The job of a Personal Support Worker is very important. From ensuring that patients receive adequate care to being prepared for emergencies, PSWs work long hours and have much responsibility.
While there are many rules and regulations that govern the working life of a PSW, many PSW jobs do not specify what exactly should and should not be worn on the job. neccesaryi
Below are some tips to staying comfortable, professional, and prepared during your work day.
You want to ensure that you are wearing clothing that is appropriate for a working environment, but which will also ensure that you are comfortable during long work days.
The scrubs you choose should not be tight fitting, as you often need to squat, reach, sit, and move about. Scrubs that are somewhere between tight and baggy are the best options.
Also ensure that clothes you wear are clean and in good repair.
Additionally, you should make sure that your clothing is professional, and appropriate for the environment in which you work. Avoid wearing black, but also avoid extremely bright colors. The best color options are neutrals, pastels, and earth tones.

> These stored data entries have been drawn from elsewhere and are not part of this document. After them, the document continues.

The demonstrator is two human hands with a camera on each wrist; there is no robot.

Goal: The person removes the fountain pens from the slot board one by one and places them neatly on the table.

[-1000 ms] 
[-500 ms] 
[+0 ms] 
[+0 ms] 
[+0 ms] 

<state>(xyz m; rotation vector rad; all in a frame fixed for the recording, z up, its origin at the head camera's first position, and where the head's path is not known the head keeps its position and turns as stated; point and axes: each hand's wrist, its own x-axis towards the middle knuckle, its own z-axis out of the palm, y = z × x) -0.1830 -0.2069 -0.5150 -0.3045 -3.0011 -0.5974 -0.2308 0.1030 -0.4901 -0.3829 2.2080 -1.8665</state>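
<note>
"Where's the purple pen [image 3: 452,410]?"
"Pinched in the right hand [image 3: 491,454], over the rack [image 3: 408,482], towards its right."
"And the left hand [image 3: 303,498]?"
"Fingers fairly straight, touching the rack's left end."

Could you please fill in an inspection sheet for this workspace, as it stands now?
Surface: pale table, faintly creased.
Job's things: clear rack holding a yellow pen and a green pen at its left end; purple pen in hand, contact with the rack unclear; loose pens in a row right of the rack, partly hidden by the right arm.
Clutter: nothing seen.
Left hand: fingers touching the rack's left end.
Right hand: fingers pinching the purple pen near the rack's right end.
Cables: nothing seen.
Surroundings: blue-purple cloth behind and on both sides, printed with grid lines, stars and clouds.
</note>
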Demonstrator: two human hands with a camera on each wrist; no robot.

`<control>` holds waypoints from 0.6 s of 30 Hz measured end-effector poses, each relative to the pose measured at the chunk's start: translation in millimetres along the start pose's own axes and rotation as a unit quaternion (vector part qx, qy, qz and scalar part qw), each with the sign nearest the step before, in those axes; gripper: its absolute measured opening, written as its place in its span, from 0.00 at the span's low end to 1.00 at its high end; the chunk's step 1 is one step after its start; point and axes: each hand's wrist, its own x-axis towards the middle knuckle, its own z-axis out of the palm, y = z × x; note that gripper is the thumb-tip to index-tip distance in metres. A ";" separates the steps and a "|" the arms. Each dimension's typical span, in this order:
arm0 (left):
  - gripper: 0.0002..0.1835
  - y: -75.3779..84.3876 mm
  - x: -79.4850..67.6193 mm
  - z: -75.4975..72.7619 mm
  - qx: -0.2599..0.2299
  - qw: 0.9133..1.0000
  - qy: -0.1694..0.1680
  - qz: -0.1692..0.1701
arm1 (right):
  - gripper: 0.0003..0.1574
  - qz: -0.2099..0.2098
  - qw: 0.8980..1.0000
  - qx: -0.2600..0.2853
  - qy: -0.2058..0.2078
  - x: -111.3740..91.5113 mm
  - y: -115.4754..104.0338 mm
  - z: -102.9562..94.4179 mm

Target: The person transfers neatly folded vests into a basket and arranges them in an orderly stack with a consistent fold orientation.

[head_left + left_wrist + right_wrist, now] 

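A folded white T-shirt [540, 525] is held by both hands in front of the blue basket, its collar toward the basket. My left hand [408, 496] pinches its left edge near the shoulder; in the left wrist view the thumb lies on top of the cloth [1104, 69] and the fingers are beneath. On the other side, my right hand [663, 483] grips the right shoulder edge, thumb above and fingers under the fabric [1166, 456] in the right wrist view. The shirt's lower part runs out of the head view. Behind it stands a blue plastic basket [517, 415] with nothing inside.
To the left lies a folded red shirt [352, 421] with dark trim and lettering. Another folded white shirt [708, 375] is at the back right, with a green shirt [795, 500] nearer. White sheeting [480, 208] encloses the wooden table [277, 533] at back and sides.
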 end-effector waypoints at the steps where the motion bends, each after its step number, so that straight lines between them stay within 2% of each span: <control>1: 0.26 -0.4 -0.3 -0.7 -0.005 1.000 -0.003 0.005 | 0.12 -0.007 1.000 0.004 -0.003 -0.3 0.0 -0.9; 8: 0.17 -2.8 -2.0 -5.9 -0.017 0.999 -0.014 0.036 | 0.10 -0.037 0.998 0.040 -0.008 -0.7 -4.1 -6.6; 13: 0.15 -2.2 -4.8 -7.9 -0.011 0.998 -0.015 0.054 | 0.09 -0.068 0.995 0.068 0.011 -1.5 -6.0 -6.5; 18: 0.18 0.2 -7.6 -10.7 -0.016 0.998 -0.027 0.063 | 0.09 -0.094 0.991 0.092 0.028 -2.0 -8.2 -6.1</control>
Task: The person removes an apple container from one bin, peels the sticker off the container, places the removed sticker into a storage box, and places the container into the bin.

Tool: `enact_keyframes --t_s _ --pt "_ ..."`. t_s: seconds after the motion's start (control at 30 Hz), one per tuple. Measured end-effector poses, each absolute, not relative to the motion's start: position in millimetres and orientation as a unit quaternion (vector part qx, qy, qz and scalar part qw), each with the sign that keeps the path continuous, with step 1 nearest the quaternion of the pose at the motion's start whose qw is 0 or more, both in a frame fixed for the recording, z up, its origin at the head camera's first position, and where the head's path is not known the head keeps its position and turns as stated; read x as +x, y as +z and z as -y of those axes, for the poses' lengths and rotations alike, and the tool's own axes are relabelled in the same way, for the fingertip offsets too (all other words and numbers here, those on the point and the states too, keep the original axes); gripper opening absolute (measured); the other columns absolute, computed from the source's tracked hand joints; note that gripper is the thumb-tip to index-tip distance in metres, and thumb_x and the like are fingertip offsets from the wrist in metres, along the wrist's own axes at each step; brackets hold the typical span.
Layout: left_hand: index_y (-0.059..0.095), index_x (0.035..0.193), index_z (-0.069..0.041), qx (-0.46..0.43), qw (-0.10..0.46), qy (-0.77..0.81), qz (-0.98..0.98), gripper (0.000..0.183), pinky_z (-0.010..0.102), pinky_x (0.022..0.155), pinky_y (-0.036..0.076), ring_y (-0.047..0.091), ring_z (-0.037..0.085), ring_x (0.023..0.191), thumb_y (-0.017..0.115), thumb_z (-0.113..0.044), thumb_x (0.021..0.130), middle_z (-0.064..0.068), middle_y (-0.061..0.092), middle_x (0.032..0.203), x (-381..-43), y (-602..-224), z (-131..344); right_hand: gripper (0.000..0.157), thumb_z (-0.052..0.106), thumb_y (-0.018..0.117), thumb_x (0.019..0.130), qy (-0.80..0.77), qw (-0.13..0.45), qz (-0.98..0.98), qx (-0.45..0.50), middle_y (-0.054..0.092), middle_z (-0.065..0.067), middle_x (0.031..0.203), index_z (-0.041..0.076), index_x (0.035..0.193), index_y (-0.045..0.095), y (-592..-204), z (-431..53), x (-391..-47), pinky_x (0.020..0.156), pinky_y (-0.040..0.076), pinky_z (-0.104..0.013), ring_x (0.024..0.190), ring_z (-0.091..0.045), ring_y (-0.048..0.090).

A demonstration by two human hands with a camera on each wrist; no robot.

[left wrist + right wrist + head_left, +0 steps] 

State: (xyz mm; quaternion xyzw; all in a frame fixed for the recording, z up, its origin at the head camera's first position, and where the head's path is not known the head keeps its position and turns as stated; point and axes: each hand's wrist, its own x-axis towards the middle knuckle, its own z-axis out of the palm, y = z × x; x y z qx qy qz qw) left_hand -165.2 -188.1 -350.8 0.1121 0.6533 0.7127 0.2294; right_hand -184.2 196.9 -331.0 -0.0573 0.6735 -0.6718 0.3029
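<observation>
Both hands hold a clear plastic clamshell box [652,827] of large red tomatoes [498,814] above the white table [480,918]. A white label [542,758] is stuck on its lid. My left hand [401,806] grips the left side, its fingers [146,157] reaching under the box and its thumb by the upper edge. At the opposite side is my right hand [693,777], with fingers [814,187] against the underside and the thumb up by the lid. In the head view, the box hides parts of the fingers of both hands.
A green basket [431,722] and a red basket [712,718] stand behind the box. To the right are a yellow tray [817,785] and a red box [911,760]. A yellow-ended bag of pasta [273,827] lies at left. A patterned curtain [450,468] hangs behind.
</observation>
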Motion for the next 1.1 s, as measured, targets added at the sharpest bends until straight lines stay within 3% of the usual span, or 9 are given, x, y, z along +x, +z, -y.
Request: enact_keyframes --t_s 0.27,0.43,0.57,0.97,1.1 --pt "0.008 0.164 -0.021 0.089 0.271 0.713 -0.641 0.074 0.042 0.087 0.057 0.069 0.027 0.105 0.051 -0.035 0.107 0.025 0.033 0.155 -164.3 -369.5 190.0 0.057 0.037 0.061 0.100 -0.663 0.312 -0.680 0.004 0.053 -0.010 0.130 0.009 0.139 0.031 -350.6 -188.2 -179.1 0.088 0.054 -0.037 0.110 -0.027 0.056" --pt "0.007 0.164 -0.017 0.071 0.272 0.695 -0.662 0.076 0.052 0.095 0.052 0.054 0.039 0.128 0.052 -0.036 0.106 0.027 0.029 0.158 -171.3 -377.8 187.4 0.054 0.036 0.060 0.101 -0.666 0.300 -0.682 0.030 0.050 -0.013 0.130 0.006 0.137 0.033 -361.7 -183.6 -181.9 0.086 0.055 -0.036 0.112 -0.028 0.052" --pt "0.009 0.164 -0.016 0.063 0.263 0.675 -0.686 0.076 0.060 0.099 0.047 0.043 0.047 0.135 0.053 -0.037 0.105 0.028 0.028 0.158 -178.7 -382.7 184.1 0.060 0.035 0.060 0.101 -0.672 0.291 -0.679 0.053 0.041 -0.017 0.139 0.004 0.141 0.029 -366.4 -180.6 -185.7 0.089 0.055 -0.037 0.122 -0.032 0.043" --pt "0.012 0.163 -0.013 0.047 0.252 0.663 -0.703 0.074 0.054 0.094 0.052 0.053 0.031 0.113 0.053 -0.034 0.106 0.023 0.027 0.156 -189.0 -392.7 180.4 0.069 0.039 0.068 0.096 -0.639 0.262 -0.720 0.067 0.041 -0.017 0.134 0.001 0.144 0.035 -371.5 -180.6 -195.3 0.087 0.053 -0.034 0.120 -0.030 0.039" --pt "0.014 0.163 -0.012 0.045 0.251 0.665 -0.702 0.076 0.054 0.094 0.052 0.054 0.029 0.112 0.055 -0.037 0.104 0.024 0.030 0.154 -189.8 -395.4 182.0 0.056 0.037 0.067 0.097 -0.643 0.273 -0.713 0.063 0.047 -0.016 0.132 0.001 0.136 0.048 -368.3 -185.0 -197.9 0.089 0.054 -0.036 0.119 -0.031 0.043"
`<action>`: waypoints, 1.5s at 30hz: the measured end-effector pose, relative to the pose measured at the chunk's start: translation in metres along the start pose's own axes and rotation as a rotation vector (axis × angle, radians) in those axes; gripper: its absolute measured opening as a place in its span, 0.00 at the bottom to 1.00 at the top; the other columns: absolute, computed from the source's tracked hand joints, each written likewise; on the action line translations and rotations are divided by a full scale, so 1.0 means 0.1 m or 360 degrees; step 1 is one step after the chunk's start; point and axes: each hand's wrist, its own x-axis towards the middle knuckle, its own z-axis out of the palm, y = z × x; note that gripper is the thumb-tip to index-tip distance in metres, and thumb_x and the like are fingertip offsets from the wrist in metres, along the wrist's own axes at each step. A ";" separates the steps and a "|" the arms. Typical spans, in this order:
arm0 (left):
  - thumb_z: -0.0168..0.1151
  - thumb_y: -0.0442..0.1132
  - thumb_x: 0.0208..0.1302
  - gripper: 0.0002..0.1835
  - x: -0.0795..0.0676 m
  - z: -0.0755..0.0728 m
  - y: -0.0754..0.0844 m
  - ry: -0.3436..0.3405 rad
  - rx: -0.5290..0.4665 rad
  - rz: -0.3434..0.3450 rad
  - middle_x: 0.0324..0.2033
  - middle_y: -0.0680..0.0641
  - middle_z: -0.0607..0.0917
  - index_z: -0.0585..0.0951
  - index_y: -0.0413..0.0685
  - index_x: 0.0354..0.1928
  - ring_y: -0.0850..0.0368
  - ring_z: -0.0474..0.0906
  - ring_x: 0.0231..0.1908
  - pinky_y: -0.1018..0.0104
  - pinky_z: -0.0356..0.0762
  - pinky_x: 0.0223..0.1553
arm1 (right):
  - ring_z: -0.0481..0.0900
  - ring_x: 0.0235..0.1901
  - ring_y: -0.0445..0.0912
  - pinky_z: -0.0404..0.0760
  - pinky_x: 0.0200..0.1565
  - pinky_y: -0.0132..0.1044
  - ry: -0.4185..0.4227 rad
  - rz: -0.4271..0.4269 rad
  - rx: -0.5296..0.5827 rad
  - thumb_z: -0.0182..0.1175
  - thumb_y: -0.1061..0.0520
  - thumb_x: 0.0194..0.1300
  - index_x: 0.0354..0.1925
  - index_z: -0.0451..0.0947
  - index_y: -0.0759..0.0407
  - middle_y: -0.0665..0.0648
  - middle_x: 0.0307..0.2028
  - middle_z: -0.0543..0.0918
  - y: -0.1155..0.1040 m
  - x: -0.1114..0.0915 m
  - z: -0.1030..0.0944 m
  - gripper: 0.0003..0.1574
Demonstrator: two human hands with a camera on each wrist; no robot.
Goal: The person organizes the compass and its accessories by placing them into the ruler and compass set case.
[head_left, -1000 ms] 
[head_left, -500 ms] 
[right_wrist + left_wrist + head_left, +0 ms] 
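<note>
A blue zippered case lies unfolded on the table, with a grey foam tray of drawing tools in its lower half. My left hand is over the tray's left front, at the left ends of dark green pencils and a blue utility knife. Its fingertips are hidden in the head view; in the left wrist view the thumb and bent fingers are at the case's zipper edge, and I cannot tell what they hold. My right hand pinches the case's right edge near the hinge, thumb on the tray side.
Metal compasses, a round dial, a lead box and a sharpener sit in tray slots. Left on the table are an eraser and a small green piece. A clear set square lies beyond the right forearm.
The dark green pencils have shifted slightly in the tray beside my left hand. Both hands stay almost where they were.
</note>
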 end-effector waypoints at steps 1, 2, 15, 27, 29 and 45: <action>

Finally, ensure that your clothing is comfortable enough to work in for up to 12 hours. Very often, the shift of a Personal Support Worker is 10 to 12 hours in length, so you want to make sure that you are comfortable so you can focus on your job and not on your uncomfortable attire.
Footwear is very important since you will be assisting patients, residents or clients by pushing their wheelchairs or helping them to walk.
Ensuring that you choose proper footwear will save you pain, and also help to keep those you care for safe. Make sure you can walk and stand for long periods of time and still be comfortable.
Do not wear shoes like Crocs, as the thick soles can often cause you to stumble or trip, and they are not always professional in appearance.
Following are some of the key points to keep in mind when choosing the right type of footwear:
- All Personal Support Workers should wear closed toe and heel shoes
- Running shoes are recommended
- Please do not wear high-heeled shoes
- Ensure that shoes you wear are non-skid
There are few other things you will want to carry with you whilst you are on duty as a Personal Support Worker.
Following items will help you to carry out your job duties more efficiently, in a safer manner, and to be professional.
- Watch – Carrying a watch helps you stay on schedule, and it also helps to ensure that the care plan you are following is carried out in the timely manner. Additionally, a watch helps to ensure that you arrive to scheduled meetings, appointments, and other activities on time.
- Day and Month Planner – Carrying a day and month planner helps you keep track of your work schedule and ensures that no appointments are forgotten or missed.
- Pen, Pencil, and Eraser – During the course of your day, it may be necessary to take notes, make notations for the client, or to amend a care plan. Having a pen, pencil, and eraser on hand will ensure that you are always prepared to make the necessary adjustments or notations.
- Name Tag– A name tag should be worn by all PSW’s, all the time.
What is not professional for PSW’s
Every hospital, Nursing home and employment agency may have their own policies on what you can wear and what not. Always follow those policies.
In general, following is not considered to be professional attire:
- Inappropriate language or logos on jewelry
- Low cut pants showing the abdomen
- Perfume, cologne or fragrances
- Tank tops or sleeveless tops
- Large bulky jewelry
- Revealing clothing
- Sweat pants
- High heels
Fragrance free policy
Certain healthcare institutions, especially acute care settings such as hospitals, have implemented fragrance free policies.
Always follow your employer’s policy on this.
In general, what this means for you as a Personal Support Worker, is not to wear perfumes, creams, lotions, hairsprays, colognes and aftershaves that are scented. Such products have been documented for adversely affecting a person’s health, especially of those who are sick or immune compromised.
Patients, clients or residents with history of respiratory conditions such as asthma as well as those with allergies and other conditions, have been found to have adverse reaction to certain odours and report of triggering an attack.
As in every area of your job as a PSW, choosing the appropriate equipment, clothing, and footwear helps to ensure that you are comfortable, carry out your duties in a professional manner, and are able to carry out all care plans in the most efficient way possible.
By taking care to think ahead and choose appropriate clothing you can make your job much more enjoyable, and you can better focus on the task at hand – serving the patients.